Latest revision as of 13:19, 5 August 2015

The Dirichlet-to-Neumann operator for the upper half-plane maps the boundary value $U(x, 0)$ of a harmonic function $U(x, y)$ in the upper half-space $\R^{n+1}_+ = \R^n \times [0, \infty)$ to its outer normal derivative $-\partial_y U(x, 0)$. This operator coincides with the square root of the Laplace operator, $(-\Delta)^{1/2}$. Extension technique is a similar identification of non-local operators (most notably the fractional Laplacian $(-\Delta)^s$) as Dirichlet-to-Neumann operators for (possibly degenerate) elliptic equations. This construction is frequently used to turn nonlocal problems involving the fractional Laplacian into local problems in one more space dimension.

Fractional Laplacian

The extension problem for the fractional Laplacian $(-\Delta)^s$, $s \in (0, 1)$ takes the following form.[1] Let $$U:\mathbb{R}^n \times \mathbb{R}_+ \longrightarrow \mathbb{R}$$ be a function satisfying \begin{equation} \label{eqn:Main} \nabla \cdot (y^{1-2s} \nabla U(x,y)) = 0 \end{equation} on the upper half-space, lying inside the appropriately weighted Sobolev space $\dot{H}(1-2s,\mathbb{R}^{n+1}_+)$. Then if we let $u(x) = U(x,0)$, we have \begin{equation} \label{eqn:Neumann} (-\Delta)^s u(x) = -C_{n,s} \lim_{y\rightarrow 0} y^{1-2s} \partial_y U(x,y). \end{equation} The energy associated with the operator in \eqref{eqn:Main} is \begin{equation} \label{eqn:Energy} \int y^{1-2s} |\nabla U|^2 dx dy \end{equation}

The weight $y^{1-2s}$, for $0<s<1$, lies inside the Muckenhoupt $A_2$ class of weights. It is known that degenerate 2nd order elliptic PDEs with these weights satisfy many of the usual properties of uniformly elliptic PDEs, such as the maximum principle, the De Giorgi-Nash-Moser regularity theory, the boundary Harnack inequality, and the Wiener criterion for regularity of a boundary point.[2][3][4]

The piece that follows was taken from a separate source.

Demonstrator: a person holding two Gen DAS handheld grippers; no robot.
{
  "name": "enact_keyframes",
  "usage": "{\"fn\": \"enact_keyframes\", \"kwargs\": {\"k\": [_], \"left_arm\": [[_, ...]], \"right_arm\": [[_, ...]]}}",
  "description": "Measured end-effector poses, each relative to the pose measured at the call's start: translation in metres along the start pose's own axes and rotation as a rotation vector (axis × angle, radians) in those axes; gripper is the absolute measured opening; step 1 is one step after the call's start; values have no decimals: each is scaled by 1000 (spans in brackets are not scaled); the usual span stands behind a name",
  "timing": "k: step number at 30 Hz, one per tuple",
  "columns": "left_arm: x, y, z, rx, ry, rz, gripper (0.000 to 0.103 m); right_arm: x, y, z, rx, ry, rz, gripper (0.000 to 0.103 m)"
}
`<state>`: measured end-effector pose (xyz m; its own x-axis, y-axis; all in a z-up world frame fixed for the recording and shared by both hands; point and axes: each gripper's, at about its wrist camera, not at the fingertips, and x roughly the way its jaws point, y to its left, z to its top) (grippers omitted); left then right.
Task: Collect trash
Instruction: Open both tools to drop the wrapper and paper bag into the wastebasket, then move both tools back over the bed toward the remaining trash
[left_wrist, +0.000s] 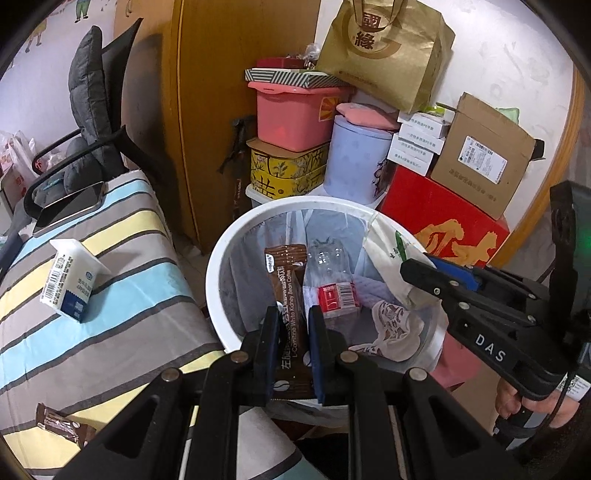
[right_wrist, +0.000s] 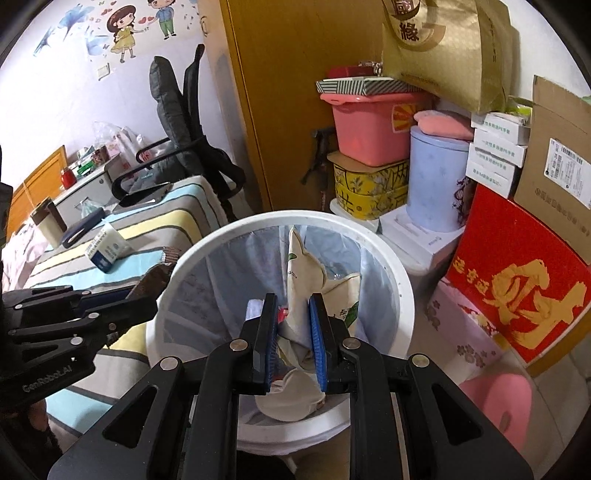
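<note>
While both grippers hang over the white bin (left_wrist: 218, 295), each is clamped on a piece of trash. The left gripper (left_wrist: 291, 317) pinches a brown sachet (left_wrist: 286, 291) above the bin's near rim; the right gripper (right_wrist: 293, 306) squeezes a crumpled white bag (right_wrist: 301, 273) over the middle. A bottle (left_wrist: 332, 280) lies inside. A milk carton (left_wrist: 70, 280) and another sachet (left_wrist: 61, 428) rest on the striped bed (left_wrist: 122, 295) beside it.

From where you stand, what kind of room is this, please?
Probably a bedroom in a home, partly used for storage. A striped bedsheet covers a bed, an office chair stands behind it, and boxes such as the pink storage bin are stacked beside a wooden wardrobe.
</note>
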<state>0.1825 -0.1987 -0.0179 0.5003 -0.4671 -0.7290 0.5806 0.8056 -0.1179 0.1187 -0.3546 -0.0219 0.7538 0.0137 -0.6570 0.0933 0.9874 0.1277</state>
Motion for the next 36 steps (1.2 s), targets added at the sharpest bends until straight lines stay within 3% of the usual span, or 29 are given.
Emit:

The translation invariance of the operator in the $x$-directions can be applied to obtain higher regularity results and Liouville type properties.[5]

The above extension technique is closely related to the concept of trace of a diffusion on a hyperplane.[6][7]

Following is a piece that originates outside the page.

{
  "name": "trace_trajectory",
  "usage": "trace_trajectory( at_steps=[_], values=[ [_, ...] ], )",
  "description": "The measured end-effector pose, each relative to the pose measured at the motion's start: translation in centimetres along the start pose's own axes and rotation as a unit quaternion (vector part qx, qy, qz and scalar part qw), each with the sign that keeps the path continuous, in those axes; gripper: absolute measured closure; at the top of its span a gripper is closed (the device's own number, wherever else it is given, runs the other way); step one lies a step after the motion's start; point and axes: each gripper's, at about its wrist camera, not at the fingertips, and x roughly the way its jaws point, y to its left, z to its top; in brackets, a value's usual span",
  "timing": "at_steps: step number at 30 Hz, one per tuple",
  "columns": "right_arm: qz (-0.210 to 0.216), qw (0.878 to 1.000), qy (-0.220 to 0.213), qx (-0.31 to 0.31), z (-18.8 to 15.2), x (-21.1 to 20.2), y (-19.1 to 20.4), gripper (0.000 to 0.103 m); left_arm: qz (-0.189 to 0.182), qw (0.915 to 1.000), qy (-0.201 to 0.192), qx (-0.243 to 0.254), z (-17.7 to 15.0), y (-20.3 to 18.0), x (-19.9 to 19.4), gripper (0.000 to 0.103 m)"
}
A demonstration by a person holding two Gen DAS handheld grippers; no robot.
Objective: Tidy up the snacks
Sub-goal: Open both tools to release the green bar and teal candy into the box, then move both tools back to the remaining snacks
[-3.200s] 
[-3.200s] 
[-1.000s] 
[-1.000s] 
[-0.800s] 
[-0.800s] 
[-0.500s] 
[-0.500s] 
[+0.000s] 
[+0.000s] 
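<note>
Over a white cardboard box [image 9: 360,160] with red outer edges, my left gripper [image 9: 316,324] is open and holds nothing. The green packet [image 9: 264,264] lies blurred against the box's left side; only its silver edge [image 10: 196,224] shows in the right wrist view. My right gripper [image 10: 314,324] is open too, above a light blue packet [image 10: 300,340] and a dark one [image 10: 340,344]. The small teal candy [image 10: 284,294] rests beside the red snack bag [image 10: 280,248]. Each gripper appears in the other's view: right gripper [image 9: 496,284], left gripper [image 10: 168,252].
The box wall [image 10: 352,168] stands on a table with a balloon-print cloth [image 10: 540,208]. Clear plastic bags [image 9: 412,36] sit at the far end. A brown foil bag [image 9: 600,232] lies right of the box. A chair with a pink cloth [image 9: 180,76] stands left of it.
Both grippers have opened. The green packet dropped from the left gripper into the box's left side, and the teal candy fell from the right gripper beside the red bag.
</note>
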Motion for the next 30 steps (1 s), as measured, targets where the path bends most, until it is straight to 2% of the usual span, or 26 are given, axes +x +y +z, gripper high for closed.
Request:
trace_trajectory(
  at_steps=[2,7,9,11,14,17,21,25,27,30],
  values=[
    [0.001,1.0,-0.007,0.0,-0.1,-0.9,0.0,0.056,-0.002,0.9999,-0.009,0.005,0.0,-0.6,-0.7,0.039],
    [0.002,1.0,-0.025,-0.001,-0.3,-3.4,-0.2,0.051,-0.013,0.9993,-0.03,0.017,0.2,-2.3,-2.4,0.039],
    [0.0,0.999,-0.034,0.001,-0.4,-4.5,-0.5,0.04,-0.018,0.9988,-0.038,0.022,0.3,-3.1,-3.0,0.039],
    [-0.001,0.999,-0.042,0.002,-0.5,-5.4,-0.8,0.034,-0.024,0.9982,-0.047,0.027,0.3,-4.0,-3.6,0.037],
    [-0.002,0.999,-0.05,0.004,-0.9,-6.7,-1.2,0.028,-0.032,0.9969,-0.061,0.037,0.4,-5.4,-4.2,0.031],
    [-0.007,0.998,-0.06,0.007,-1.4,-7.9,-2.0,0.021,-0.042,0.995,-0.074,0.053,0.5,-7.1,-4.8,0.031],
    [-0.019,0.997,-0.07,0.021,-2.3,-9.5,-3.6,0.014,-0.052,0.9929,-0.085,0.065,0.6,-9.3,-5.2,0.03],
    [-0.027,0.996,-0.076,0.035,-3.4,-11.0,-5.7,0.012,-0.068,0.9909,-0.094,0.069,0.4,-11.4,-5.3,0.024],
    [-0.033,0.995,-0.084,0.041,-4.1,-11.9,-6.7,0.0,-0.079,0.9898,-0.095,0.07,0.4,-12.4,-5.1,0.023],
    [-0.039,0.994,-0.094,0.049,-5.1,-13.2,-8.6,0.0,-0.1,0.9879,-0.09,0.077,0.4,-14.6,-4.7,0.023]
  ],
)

Fractional powers of more general operators

In a similar way, extension problem for fractional powers $L^s$ of a general self-adjoint nonnegative linear differential operators $L$ in a domain $\Omega \subset \mathbb{R}^n$ (or more generally, a Hilbert space) can be constructed. In this case, the extension into a "cylinder" $\Omega \times [0, \infty)$ is considered. Let $U$ be a solution of $$\begin{cases} - L_x U(x,y)+\frac{1-2s}{y}U_y(x,y)+U_{yy}(x,y) = 0,&\hbox{in}~\Omega\times(0,\infty),\\ U(x,0)=u(x),&\hbox{on}~\Omega, \end{cases}$$ with boundary conditions along $\partial \Omega \times [0,\infty)$ equal to the boundary conditions for $L$. Then \begin{equation} L^su(x) = -C_{s} \lim_{y\rightarrow 0} ~y^{1-2s} U_y(x,y). \end{equation} Here $C_s$ is a constant depending only on $s$. Moreover, the solution can be explicitly written as $$U(x,y)=\frac{y^{2s}}{4^s\Gamma(s)}\int_0^\infty e^{-tL}u(x)e^{-y^2/(4t)}\,\frac{dt}{t^{1+s}}.$$ For details see [8] and [9].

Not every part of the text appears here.